AWS Trusted Advisor Priority helps you focus on the most important recommendations to optimize your cloud deployments, improve resilience, and address security gaps. Available to AWS Enterprise Support customers, Trusted Advisor Priority provides prioritized and context-driven recommendations that come from your AWS account team as well as machine-generated checks from AWS services.
I suggest to care about security first! You can enable a weekly email from Trusted Advisor which tells you what has changed (resolved or new issues) since last week. Activate this in the preferences section. If you pay for AWS support Trusted Advisor becomes even more powerful by adding more checks.
5. Underutilizing virtual machines
Lastly, but certainly not less important, is Underutilizing virtual machines, in this case EC2 instances, this refers to the scenario where EC2 (Elastic Compute Cloud) instances are not being used to their full potential. This can, and will, lead to unnecessary costs and inefficient resource utilization that will add up into your Monthly Bill.

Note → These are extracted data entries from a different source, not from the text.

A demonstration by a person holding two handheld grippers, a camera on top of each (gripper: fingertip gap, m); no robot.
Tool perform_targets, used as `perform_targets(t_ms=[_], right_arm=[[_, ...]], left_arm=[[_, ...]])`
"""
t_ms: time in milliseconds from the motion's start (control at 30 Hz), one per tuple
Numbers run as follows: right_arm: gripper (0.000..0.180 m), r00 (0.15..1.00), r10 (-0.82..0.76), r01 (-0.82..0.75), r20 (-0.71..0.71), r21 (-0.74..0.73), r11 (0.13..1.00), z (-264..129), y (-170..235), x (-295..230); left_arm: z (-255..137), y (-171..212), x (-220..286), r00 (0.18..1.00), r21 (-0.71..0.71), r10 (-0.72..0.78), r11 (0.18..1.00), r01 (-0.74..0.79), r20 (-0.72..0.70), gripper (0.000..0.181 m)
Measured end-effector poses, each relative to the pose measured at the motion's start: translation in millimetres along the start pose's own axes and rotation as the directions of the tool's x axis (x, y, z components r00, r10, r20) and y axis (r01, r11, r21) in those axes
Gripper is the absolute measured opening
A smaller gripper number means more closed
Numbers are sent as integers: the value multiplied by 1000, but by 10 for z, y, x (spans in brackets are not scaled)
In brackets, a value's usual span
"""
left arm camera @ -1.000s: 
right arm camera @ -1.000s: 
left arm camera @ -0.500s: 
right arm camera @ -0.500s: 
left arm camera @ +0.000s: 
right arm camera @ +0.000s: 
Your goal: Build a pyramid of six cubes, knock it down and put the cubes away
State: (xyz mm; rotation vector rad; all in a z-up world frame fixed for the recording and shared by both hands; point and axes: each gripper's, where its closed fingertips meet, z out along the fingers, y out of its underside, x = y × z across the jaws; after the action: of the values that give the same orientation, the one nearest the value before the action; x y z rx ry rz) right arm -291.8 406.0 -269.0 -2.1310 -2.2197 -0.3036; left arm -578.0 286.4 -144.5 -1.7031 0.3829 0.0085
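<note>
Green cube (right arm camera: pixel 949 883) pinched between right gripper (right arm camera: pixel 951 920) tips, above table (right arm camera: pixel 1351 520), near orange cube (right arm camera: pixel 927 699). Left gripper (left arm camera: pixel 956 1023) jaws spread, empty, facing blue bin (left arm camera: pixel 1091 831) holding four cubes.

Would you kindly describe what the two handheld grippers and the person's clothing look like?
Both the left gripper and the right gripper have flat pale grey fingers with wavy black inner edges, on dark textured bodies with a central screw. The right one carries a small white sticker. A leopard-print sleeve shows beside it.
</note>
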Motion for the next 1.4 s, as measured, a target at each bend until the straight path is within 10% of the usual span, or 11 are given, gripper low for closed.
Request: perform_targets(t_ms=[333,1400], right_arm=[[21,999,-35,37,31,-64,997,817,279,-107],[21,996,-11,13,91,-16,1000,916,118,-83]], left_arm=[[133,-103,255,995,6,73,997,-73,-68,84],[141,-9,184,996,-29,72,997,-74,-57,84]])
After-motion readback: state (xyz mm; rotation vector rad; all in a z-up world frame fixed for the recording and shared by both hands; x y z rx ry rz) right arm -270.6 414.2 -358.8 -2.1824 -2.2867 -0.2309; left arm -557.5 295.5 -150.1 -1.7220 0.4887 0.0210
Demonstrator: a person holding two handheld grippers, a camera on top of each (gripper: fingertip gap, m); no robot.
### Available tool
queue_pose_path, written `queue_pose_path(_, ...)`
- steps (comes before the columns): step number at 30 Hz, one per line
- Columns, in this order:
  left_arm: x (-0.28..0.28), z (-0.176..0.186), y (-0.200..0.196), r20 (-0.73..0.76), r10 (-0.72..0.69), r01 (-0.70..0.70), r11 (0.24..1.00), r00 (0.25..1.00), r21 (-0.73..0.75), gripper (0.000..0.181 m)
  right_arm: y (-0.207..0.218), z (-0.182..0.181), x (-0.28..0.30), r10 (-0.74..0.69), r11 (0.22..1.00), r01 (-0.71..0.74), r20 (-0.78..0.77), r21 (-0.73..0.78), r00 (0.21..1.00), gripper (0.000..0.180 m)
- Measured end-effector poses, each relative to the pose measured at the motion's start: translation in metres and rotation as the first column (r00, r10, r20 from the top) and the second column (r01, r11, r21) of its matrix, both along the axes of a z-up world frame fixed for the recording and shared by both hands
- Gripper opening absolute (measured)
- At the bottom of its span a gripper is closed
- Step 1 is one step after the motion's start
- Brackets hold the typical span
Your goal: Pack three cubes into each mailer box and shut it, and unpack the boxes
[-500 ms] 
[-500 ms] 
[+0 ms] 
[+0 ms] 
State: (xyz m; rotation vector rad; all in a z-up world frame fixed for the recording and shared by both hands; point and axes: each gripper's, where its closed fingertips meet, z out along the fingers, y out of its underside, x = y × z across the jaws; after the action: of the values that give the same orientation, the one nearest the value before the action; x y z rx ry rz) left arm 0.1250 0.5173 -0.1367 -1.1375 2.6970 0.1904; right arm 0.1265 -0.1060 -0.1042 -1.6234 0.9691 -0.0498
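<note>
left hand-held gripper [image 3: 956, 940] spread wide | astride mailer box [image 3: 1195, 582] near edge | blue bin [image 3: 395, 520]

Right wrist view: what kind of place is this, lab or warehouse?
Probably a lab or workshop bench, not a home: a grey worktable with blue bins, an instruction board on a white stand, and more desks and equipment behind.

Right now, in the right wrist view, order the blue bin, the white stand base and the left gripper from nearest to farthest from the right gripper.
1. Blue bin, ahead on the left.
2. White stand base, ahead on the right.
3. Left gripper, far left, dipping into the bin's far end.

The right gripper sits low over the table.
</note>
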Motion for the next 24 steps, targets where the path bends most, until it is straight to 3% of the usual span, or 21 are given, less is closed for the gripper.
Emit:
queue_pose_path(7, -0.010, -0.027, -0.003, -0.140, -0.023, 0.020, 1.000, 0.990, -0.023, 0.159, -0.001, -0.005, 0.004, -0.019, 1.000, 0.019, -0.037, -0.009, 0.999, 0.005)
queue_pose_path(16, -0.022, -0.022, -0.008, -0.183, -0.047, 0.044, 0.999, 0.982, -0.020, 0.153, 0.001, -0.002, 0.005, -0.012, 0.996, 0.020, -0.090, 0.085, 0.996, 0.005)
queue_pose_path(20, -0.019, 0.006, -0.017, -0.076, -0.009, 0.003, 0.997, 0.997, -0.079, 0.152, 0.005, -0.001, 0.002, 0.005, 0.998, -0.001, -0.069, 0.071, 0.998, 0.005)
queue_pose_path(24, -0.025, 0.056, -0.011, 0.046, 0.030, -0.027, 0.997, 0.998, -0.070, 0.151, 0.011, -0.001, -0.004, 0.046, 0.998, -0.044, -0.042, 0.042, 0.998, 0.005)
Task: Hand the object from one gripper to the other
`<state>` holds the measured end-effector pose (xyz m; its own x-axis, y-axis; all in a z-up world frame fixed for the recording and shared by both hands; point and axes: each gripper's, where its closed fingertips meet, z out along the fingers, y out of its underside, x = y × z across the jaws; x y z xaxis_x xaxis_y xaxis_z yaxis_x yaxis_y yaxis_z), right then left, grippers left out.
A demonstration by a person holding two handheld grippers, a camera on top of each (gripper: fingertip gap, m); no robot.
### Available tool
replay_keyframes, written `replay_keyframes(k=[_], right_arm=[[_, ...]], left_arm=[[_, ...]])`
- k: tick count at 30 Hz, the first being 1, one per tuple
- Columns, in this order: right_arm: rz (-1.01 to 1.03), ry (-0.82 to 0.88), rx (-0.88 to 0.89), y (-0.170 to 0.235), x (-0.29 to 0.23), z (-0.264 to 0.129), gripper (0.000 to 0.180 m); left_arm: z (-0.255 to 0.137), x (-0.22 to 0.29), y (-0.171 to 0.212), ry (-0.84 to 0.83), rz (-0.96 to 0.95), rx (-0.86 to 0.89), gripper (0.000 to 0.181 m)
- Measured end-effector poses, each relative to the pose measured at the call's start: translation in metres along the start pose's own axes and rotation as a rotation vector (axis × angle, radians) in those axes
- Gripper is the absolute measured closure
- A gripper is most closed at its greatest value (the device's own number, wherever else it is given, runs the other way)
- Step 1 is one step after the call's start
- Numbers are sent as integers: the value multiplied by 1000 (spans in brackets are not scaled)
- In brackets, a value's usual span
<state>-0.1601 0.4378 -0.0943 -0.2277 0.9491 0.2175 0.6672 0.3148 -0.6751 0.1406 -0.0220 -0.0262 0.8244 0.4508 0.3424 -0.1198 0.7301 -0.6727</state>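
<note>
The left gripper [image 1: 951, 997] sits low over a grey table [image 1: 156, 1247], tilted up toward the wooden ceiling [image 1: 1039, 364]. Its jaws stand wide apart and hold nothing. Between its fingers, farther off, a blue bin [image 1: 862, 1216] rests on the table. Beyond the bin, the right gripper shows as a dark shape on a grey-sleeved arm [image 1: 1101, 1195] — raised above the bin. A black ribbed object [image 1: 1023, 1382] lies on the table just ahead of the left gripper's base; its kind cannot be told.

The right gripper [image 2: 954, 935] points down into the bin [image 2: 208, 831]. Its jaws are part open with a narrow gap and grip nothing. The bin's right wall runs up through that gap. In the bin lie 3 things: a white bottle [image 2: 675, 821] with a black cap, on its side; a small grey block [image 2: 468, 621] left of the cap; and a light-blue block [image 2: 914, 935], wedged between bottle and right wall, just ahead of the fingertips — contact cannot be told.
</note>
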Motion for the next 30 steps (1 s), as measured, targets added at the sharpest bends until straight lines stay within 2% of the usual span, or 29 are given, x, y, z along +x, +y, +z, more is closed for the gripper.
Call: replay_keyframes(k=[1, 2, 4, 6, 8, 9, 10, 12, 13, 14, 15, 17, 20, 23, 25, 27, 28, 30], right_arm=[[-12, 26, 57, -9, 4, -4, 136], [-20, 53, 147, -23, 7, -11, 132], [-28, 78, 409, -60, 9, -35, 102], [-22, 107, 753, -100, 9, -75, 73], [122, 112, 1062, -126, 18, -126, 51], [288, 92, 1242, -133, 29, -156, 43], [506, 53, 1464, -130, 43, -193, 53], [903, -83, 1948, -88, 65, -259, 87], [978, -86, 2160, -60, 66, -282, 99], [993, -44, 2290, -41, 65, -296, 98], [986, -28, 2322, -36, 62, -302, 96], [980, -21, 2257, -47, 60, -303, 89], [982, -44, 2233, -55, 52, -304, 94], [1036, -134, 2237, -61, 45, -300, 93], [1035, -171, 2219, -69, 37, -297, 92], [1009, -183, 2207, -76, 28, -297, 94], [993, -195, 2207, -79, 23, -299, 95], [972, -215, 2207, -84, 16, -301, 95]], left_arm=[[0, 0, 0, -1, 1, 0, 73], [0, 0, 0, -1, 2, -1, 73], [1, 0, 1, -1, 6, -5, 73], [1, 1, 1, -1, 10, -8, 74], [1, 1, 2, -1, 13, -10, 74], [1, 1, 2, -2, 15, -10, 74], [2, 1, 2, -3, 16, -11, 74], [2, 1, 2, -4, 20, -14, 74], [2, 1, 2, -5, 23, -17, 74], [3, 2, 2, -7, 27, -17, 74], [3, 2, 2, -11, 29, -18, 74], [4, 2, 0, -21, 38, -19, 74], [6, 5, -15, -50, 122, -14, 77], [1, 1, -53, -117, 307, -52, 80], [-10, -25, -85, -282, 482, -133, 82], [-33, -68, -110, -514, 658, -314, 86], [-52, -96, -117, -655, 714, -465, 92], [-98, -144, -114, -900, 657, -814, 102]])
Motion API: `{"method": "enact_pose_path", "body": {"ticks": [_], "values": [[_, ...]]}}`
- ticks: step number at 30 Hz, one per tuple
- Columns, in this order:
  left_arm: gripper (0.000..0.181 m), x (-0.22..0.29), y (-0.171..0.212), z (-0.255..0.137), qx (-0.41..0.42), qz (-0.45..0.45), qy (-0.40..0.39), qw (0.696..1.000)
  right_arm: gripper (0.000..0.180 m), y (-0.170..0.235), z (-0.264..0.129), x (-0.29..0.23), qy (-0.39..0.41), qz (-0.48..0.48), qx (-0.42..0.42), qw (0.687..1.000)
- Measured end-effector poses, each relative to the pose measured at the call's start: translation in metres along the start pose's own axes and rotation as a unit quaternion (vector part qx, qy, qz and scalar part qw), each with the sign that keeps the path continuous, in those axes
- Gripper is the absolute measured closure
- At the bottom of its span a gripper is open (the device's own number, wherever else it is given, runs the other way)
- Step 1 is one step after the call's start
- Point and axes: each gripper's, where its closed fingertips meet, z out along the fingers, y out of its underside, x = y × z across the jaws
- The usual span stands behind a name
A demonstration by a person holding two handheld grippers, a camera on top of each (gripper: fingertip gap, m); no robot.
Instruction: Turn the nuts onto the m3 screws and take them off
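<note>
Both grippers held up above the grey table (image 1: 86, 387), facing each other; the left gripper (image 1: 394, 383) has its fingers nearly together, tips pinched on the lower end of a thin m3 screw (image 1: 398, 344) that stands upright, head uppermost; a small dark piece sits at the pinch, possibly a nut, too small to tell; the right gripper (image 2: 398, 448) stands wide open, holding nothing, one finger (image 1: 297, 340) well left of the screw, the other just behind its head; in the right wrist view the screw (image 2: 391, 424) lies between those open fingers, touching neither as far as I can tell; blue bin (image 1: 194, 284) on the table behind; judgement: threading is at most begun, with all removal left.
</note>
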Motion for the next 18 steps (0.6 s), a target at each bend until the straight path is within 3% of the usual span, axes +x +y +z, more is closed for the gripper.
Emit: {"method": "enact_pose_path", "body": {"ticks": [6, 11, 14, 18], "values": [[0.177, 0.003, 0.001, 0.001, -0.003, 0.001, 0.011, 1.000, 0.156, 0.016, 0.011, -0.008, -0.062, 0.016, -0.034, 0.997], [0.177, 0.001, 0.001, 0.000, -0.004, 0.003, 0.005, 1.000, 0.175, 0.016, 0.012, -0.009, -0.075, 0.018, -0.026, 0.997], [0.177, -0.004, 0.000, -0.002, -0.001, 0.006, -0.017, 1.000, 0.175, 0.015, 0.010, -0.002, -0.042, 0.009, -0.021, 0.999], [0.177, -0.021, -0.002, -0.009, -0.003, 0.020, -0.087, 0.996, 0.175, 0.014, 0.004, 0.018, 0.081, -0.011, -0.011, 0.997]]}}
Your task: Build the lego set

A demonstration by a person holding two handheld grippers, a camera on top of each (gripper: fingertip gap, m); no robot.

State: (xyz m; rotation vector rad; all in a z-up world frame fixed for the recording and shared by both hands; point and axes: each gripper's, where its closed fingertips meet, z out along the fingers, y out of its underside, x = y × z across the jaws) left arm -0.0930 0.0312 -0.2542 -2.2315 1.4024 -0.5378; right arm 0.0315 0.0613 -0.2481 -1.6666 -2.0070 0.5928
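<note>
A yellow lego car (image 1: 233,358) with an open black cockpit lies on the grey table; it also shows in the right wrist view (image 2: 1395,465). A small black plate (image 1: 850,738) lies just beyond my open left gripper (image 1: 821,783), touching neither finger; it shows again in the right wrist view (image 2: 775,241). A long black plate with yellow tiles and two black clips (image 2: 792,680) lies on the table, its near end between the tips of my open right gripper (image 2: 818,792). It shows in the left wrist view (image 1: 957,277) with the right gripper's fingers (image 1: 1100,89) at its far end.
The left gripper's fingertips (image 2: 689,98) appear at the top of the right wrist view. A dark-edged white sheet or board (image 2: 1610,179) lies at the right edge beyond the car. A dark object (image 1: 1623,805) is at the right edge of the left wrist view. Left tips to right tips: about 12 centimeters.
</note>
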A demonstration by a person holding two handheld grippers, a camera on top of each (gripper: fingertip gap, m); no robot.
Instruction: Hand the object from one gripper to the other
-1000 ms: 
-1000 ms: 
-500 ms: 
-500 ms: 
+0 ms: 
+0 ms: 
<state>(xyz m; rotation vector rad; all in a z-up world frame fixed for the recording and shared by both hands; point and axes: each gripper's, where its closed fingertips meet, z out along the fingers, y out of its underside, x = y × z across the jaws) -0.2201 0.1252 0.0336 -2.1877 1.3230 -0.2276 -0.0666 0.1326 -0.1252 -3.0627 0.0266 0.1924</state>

AWS offers several tools and services to help identify cost-saving opportunities:
- AWS Trusted Advisor: This provides real-time guidance to help you provision your resources following AWS best practices, including checks for underutilized resources.
- AWS Cost Explorer: This tool allows you to visualize, understand, and manage your AWS costs and usage over time.
I hope some of these 5 make sense to you, I know they have made sense to all my clients over the past several years working in multiple environments, of course, these are the most common ones I face from project to project, and definitely are the ones I take care first, before jumping into more complex situations and misconfigurations.